# [TASK INSTRUCTIONS]
From top to bottom, retype the data exactly, passing over any picture.

# [RECORDED DATA]
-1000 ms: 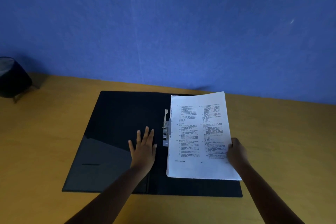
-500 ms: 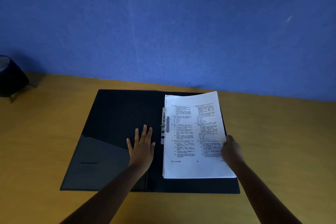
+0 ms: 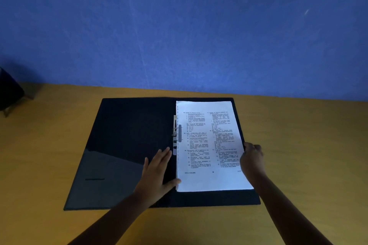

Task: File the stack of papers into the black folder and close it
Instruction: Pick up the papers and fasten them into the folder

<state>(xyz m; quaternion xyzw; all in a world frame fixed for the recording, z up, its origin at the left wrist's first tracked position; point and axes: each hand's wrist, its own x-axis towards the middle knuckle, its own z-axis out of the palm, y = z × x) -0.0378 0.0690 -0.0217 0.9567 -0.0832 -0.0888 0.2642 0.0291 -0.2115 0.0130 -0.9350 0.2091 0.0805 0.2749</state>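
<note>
Yellow-orange wooden table (image 3: 298,145) spans lower view. Blue wall (image 3: 179,26) rises behind it. Dark rounded object (image 3: 9,93) on thin legs at far left table edge, partly cut off.

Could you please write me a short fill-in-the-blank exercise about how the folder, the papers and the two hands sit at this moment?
1. The black folder lies ____ on the wooden table.
2. The stack of papers rests on the folder's ____ half.
3. The ____ hand lies flat on the folder, its thumb touching the stack's near left corner.
4. The right hand holds the stack at its ____ edge.

Missing words: open; right; left; right
</note>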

# [RESPONSE TO THIS TASK]
-1000 ms: 
-500 ms: 
+0 ms: 

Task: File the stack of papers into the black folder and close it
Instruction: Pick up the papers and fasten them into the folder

<state>(xyz m; quaternion xyzw; all in a world frame fixed for the recording, z up, its origin at the left wrist's first tracked position; point and axes: each hand's wrist, its own x-axis towards the middle knuckle, its own z-axis out of the palm, y = z × x) -0.0378 0.0690 -0.0217 0.9567 -0.0832 -0.0888 0.2642 0.0291 -0.2115 0.0130 -0.9350 0.2091 0.0805 0.2749</state>
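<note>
Yellow-orange wooden table (image 3: 298,145) spans lower view. Blue wall (image 3: 179,26) rises behind it. Dark rounded object (image 3: 9,93) on thin legs at far left table edge, partly cut off.

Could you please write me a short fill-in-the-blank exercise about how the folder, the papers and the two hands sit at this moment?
1. The black folder lies ____ on the wooden table.
2. The stack of papers rests on the folder's ____ half.
3. The ____ hand lies flat on the folder, its thumb touching the stack's near left corner.
4. The right hand holds the stack at its ____ edge.

Missing words: open; right; left; right
</note>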

That is the complete output.